Prominent figures from Chicago blues include Sunnyland Slim, Howlin' Wolf, Muddy Waters, Sonny Boy Williamson, Willie Dixon, Elmore James, Albert King, Koko Taylor, Otis Spann, Little Walter, Lonnie Brooks, Junior Wells, Syl Johnson, Buddy Guy, Magic Sam, Magic Slim, Luther Allison, Freddie King, Eddy Clearwater, and Otis Rush.

Jazz musicians based in Chicago have included Jelly Roll Morton, Bix Beiderbecke, Benny Goodman, Sun Ra, Von Freeman, and Dinah Washington.

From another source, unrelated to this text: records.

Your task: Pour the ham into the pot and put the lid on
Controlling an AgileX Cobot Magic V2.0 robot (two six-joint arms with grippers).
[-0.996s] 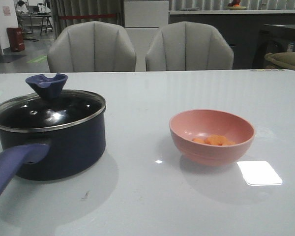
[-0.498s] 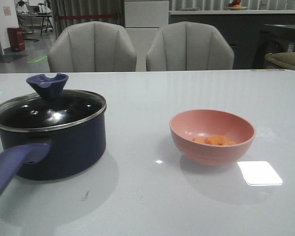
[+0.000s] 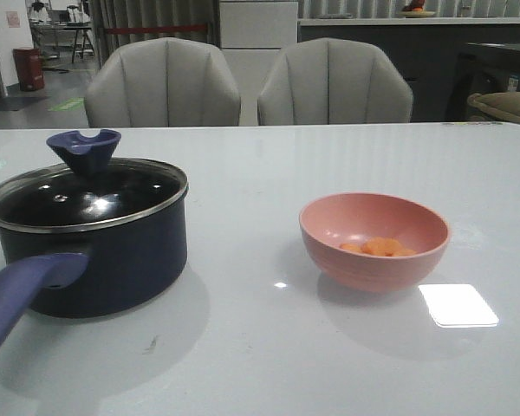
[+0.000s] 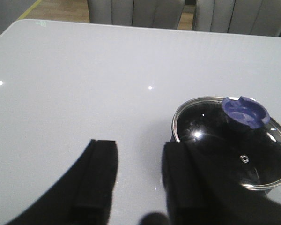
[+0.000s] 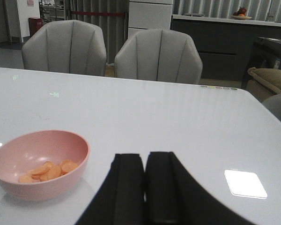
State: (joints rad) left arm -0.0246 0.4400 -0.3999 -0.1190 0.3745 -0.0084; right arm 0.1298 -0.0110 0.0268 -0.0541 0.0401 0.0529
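Observation:
The dark navy pot stands at the left of the table with its long blue-purple handle pointing toward me. The glass lid with its blue-purple knob rests on the pot. Orange ham chunks lie in a salmon-pink bowl at the right. Neither gripper shows in the front view. In the left wrist view my left gripper is open over bare table beside the pot. In the right wrist view my right gripper is shut and empty, apart from the bowl and the ham.
Two grey chairs stand behind the table's far edge. A bright light patch reflects on the white tabletop near the bowl.

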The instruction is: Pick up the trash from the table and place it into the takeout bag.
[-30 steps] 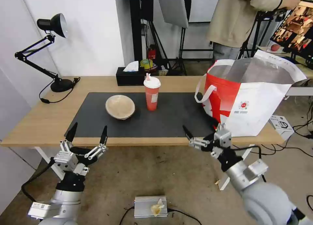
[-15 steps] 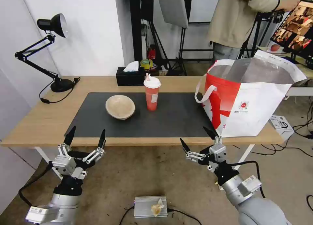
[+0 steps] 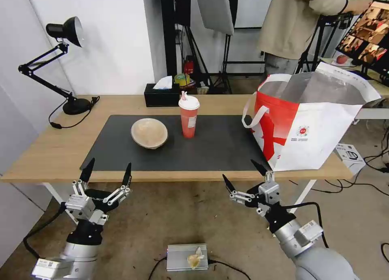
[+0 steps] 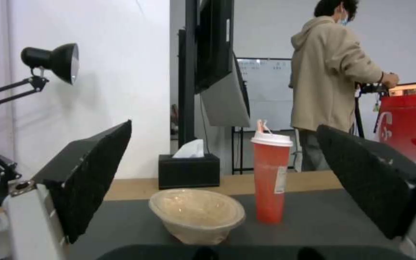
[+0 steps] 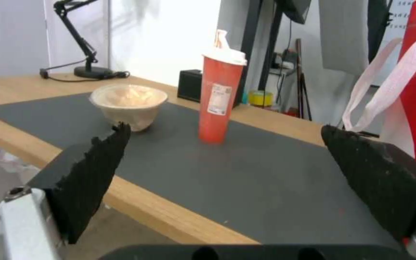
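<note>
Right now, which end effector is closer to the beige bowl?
Left. The left end effector hangs open just below the table edge, slightly left of the beige bowl. The right end effector, also open, hangs farther away, near the takeout bag.

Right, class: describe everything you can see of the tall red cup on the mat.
The tall red cup stands upright on the dark grey mat, beside the beige bowl but apart from it. It tapers toward its base, looks like smooth plastic or coated paper, and carries a small white label on its side. A white lid closes the top, with a pale wrapped piece, perhaps a straw, poking up. Nothing but the mat touches it; both grippers are off it.
</note>
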Motion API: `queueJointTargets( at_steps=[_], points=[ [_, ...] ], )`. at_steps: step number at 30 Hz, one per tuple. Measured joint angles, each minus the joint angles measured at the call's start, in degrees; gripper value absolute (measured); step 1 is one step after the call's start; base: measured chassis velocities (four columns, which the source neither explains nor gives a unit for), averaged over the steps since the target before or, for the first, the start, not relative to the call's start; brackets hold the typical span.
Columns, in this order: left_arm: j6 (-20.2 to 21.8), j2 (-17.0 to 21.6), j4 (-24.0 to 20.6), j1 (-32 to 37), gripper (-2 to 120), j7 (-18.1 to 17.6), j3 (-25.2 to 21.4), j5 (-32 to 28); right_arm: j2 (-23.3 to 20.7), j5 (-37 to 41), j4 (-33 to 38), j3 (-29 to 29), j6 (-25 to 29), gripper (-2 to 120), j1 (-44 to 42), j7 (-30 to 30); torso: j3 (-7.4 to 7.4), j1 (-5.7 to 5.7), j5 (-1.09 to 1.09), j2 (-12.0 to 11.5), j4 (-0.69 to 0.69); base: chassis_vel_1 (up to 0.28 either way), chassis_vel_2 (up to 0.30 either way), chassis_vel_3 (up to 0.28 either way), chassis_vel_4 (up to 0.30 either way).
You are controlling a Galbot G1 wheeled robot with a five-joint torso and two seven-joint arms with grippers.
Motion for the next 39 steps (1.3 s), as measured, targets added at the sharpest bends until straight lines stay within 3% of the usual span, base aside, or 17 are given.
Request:
queueJointTargets(
  at_steps=[12, 24, 39],
  points=[
    [-1.1, -0.4, 0.1, 1.3, 100, 1.6, -1.1, -0.2, -2.1, 3.1, -3.0, -3.0, -0.1, 100, 6.3, 0.1, 0.00, 0.00, 0.00, 0.0, 0.00, 0.000, 0.000, 0.000, 0.000],
    [-1.0, -1.8, -0.6, 2.3, 100, 1.7, -2.6, -0.3, -5.7, 9.6, -12.5, -11.9, -0.6, 100, 21.8, 0.9, 0.01, 0.00, 0.00, 0.0, 0.00, 0.000, 0.000, 0.000, 0.000],
    [-1.2, -2.3, 0.6, 2.8, 100, 2.0, -4.1, -0.4, -2.9, 11.0, -21.4, -21.1, -1.0, 100, 33.2, 1.8, 0.01, 0.00, 0.00, 0.0, 0.00, 0.000, 0.000, 0.000, 0.000]
  ],
)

The city is the home of the Association for the Advancement of Creative Musicians, a group of musical artists who helped pioneer avant-garde jazz.

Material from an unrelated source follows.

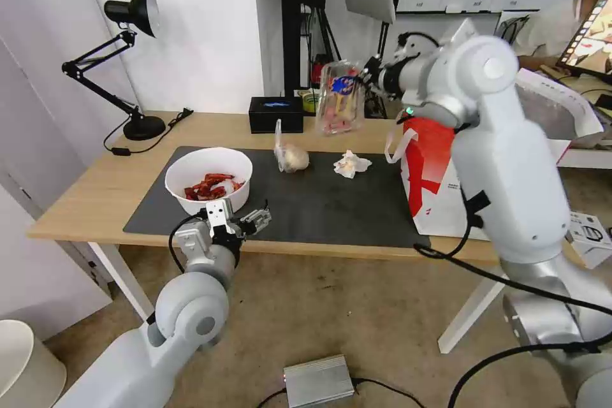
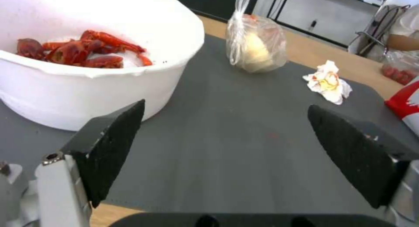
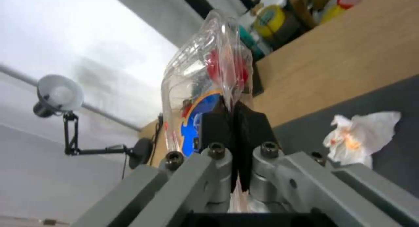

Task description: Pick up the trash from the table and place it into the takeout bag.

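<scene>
Your clear hinged tray (image 1: 340, 97) hangs in the air at upper centre of the head view, above the far edge of the table (image 1: 89, 194), pinched by its thin edge between the closed pads of the right gripper (image 3: 235, 117); red bits show through the plastic. So the step in hand is the carry of this first piece, and you still need to bring it over the open mouth of the takeout bag (image 1: 430, 172), which stands at the right of the dark mat (image 1: 331, 210), before you let go. The grip is on a flimsy lip, so judge the swing as something to take gently. The white bowl (image 1: 208, 178) with its red scraps sits at the left of the mat, the knotted clear bag (image 1: 291, 156) and the crumpled tissue (image 1: 351, 164) near the middle, all three untouched. Your left gripper (image 2: 225, 151) waits low at the near edge of the mat just beside the bowl, its pads spread wide with nothing between them. Your right arm covers most of the bag in the head view, so you cannot see its opening or what lies inside.
</scene>
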Tool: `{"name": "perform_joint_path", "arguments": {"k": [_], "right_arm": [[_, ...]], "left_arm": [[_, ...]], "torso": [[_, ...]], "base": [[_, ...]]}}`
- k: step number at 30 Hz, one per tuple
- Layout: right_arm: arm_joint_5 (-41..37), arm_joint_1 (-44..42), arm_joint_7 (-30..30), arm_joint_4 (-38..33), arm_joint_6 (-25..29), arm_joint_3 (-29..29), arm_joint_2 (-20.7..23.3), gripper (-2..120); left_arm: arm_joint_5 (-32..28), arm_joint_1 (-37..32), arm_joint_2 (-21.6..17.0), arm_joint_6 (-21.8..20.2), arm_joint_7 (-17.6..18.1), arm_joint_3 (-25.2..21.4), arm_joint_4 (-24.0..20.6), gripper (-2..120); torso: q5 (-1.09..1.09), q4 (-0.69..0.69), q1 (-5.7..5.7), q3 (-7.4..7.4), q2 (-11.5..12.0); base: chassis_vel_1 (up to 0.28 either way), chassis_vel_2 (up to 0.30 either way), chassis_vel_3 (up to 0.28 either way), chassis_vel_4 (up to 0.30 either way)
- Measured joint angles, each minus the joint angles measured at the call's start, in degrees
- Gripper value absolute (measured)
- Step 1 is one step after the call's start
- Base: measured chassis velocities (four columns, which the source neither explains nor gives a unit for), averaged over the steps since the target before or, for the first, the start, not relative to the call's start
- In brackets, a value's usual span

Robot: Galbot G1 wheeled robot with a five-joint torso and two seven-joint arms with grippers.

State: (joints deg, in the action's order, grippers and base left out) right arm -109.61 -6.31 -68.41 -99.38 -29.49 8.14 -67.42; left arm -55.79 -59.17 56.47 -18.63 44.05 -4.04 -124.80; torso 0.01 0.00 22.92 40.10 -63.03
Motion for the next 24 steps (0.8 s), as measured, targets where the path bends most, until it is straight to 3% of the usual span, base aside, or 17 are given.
{"name": "perform_joint_path", "arguments": {"k": [8, 10, 24], "right_arm": [[-1.2, 1.7, -0.8, 0.6, 0.6, 0.5, 2.3, 0], [-3.2, 3.7, -1.1, 0.7, 1.1, 1.1, 6.9, 0], [-6.0, 2.6, -2.3, -1.6, 2.2, 5.0, 16.2, 0]], "left_arm": [[0.4, 0.0, 0.5, 0.0, 0.0, 0.3, 0.2, 100], [1.3, -0.2, 1.4, 0.0, 0.1, 0.9, 0.9, 100], [1.8, 0.2, 2.2, 0.0, 0.1, 2.2, 1.5, 100]], "torso": [[0.01, 0.01, 0.00, 0.00, 0.0], [0.01, 0.00, 0.00, 0.00, 0.0], [0.01, -0.01, 0.00, 0.00, 0.0]], "base": [[0.000, 0.000, 0.000, 0.000], [0.000, 0.000, 0.000, 0.000], [0.000, 0.000, 0.000, 0.000]]}}
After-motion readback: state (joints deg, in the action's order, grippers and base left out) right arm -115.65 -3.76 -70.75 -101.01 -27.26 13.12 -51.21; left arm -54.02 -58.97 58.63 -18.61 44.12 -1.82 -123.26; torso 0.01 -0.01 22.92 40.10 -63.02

The hip hop scene in Chicago is also very influential, with major artists including Kanye West, Chance the Rapper, Twista, Common, Lupe Fiasco, Crucial Conflict, Psychodrama, Cupcakke, Da Brat, Shawnna, Chief Keef, King Louie, Lil Reese, and Rhymefest.

The rock band Chicago was named after the city, although its original name was the Chicago Transit Authority. The band's name was shortened to Chicago after the CTA threatened to sue them for unauthorized use of the original trademark. Popular 1980s band Survivor is from Chicago.

Many mainstream rock bands hail from Chicago or were made famous there. Among these are The Blues Brothers, the aforementioned Chicago, Styx, Cheap Trick, REO Speedwagon, Survivor, the Butterfield Blues Band, the Buckinghams, and the Siegel–Schwall Band.

Chicago has also been home to a thriving folk music scene, particularly in the 1960s and 1970s. John Prine, Steve Goodman and Bonnie Koloc were the most prominent folk singer–songwriters of that time.

In the late 1970s, local band The Shoes arguably started indie rock with a power pop album recorded in their living room. 1980s and 1990s alternative bands Local H, Eleventh Dream Day, Ministry, Veruca Salt, My Life with the Thrill Kill Kult, Material Issue, Liz Phair, Urge Overkill, and The Smashing Pumpkins hail from Chicago. Contemporary rock bands The Lawrence Arms, Soil, Kill Hannah and Wilco are also Chicago-based. The 2000s have seen local artists Disturbed, Alkaline Trio, The Academy Is, Rise Against, The Audition, Spitalfield, Chevelle, the Plain White T's, Kanye West, Lupe Fiasco, and Fall Out Boy also attain success in the U.S.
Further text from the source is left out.